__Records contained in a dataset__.

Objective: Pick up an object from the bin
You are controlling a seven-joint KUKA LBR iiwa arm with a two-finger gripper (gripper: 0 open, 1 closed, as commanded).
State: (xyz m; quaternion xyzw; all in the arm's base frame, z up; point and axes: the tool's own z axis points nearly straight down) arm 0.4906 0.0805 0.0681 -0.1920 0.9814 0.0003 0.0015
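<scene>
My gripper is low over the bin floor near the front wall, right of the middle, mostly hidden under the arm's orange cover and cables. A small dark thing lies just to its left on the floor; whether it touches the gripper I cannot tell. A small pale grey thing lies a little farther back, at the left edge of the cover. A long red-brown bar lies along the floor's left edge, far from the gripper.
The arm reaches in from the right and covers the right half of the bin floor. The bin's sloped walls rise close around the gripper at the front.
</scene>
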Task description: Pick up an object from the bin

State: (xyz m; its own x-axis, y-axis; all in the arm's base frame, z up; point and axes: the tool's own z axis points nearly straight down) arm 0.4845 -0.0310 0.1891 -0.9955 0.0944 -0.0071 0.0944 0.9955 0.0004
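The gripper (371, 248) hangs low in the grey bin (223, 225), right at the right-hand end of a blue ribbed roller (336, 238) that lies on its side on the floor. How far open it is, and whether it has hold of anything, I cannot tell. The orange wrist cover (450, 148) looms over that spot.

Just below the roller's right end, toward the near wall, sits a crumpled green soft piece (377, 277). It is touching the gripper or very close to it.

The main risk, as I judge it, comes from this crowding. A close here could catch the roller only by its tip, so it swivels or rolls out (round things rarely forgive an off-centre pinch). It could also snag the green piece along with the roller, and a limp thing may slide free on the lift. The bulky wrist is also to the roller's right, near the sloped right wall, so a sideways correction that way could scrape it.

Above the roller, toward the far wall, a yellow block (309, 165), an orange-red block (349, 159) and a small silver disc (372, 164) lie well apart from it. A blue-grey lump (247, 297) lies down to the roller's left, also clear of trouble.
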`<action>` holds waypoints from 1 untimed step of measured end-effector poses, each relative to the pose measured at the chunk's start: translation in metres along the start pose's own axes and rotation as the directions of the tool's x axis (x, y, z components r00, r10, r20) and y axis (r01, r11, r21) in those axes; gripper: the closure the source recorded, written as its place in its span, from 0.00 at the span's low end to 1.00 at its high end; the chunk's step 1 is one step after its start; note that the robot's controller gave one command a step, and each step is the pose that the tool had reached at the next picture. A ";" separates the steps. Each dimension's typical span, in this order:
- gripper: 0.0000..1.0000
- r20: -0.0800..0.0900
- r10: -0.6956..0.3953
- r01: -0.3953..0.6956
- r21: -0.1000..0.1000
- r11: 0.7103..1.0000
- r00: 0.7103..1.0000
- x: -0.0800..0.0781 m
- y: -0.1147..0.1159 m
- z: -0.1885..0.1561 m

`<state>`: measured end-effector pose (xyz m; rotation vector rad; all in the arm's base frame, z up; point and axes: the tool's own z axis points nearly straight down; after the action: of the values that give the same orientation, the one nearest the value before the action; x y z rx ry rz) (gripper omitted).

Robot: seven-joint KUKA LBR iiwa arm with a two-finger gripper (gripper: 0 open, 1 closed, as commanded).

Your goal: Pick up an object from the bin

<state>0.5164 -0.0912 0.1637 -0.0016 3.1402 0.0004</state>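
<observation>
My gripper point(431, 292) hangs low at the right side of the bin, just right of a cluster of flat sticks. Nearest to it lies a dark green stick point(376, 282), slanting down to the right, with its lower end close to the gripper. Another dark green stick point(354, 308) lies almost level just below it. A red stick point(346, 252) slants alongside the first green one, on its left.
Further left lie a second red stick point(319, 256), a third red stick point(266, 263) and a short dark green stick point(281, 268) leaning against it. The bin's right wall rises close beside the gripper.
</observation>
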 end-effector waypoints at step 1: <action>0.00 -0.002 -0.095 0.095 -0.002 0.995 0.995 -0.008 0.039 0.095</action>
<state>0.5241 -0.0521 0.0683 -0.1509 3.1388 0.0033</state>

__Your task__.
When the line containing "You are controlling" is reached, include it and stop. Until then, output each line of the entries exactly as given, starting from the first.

__Written reply__.
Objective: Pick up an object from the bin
You are controlling a seven-joint KUKA LBR iiwa arm with a two-finger gripper (gripper: 0 open, 1 closed, as commanded).

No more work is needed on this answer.